*** Opening EXERCISE DATA ***

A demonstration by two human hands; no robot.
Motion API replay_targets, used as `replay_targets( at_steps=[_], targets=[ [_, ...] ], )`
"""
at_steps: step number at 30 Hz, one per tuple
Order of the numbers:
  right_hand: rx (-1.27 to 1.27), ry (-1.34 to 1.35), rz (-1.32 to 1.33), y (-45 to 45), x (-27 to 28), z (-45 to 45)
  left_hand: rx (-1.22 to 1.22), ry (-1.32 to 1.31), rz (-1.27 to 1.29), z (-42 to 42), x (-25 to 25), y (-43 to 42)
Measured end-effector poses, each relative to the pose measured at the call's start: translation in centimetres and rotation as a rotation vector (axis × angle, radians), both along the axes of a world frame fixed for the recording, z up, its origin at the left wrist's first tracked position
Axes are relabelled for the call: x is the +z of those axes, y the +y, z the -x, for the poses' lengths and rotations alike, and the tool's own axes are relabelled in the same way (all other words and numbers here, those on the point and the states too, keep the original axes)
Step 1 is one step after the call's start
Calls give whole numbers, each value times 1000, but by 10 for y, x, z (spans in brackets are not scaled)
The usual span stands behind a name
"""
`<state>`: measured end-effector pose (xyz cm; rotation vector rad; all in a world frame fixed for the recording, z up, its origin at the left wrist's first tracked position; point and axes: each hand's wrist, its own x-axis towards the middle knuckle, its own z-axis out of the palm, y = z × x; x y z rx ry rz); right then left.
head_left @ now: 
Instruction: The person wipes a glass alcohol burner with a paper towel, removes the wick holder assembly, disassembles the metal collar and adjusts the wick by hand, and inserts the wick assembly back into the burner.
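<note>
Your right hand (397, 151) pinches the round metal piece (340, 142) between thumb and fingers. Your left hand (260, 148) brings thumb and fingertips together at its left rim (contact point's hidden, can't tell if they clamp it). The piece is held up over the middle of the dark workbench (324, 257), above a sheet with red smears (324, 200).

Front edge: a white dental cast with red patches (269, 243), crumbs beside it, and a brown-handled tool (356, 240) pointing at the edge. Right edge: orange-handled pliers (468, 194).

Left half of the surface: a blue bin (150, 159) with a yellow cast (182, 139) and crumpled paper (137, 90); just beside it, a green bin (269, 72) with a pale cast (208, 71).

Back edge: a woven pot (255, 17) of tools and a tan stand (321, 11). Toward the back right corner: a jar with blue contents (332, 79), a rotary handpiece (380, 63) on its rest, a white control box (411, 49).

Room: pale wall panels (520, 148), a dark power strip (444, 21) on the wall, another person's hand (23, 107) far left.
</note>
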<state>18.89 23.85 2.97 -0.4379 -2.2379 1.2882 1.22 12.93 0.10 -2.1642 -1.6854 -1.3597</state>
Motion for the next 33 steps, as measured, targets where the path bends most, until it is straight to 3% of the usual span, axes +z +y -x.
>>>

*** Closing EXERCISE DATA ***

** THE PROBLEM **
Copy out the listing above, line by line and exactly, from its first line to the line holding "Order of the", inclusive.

** WORKED SOLUTION **
A demonstration by two human hands; no robot.
Motion API replay_targets, used as `replay_targets( at_steps=[_], targets=[ [_, ...] ], )`
"""
at_steps: step number at 30 Hz, one per tuple
Order of the numbers:

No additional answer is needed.